1. A display comprising multiple pixel regions, each of the multiple pixel regions comprising a plurality of lighting units arranged as an array and respectively having a plurality of wavelength parameters, an arrangement rule of the plurality of wavelength parameters of one pixel region of the multiple pixel regions being similar to an arrangement rule of the plurality of wavelength parameters of another pixel region of the multiple pixel regions; and a controller electrically connected to the multiple pixel regions and adapted to change an interval between two adjacent lighting units of the multiple pixel regions; wherein an average intensity difference between adjacent pixel regions of the multiple pixel regions is smaller than or equal to five percent; wherein an average chroma difference between adjacent pixel regions of the multiple pixel regions is smaller than or equal to 0.01.

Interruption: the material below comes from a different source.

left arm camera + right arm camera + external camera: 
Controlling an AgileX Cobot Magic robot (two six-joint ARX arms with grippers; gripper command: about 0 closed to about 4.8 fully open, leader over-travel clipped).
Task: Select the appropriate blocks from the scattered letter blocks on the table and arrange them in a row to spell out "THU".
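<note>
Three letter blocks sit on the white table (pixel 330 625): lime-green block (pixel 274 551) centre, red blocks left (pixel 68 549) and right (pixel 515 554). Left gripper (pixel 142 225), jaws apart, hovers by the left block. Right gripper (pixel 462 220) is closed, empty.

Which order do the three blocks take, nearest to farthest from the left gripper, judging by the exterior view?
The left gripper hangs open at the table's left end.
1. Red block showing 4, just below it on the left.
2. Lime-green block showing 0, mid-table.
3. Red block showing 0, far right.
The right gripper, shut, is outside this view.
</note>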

2. The display of claim 1, further comprising: a distance detector electrically connected to the controller and adapted to detect a target object in front of the display, the controller being adapted to further change the interval in accordance with a relative distance between the target object and the display.

3. The display of claim 2, wherein the controller is adapted to turn off at least one of the plurality of lighting units that has the wavelength parameter conforms to a preset condition for changing the interval.

4. The display of claim 3, wherein the plurality of wavelength parameters of the plurality of lighting units is divided into multiple wavelength levels in accordance with a preset wavelength range, the preset condition is represented as a wavelength level of the at least one lighting unit is a highest wavelength level and/or a lowest wavelength level of the multiple wavelength levels.

5. The display of claim 3, wherein the controller is adapted to compare the relative distance with a preset distance threshold, and decides a turn-off ratio of the at least one lighting unit in accordance with a comparison result.

6. The display of claim 2, wherein the display further comprises a driving module electrically connected to the multiple pixel regions and the controller, the controller is adapted to further drive the driving module to move at least one of the multiple pixel regions for changing the interval.

7. The display of claim 6, wherein the driving module comprises a multiple driving units respectively disposed on the multiple pixel regions and adapted to control movements of the multiple pixel regions.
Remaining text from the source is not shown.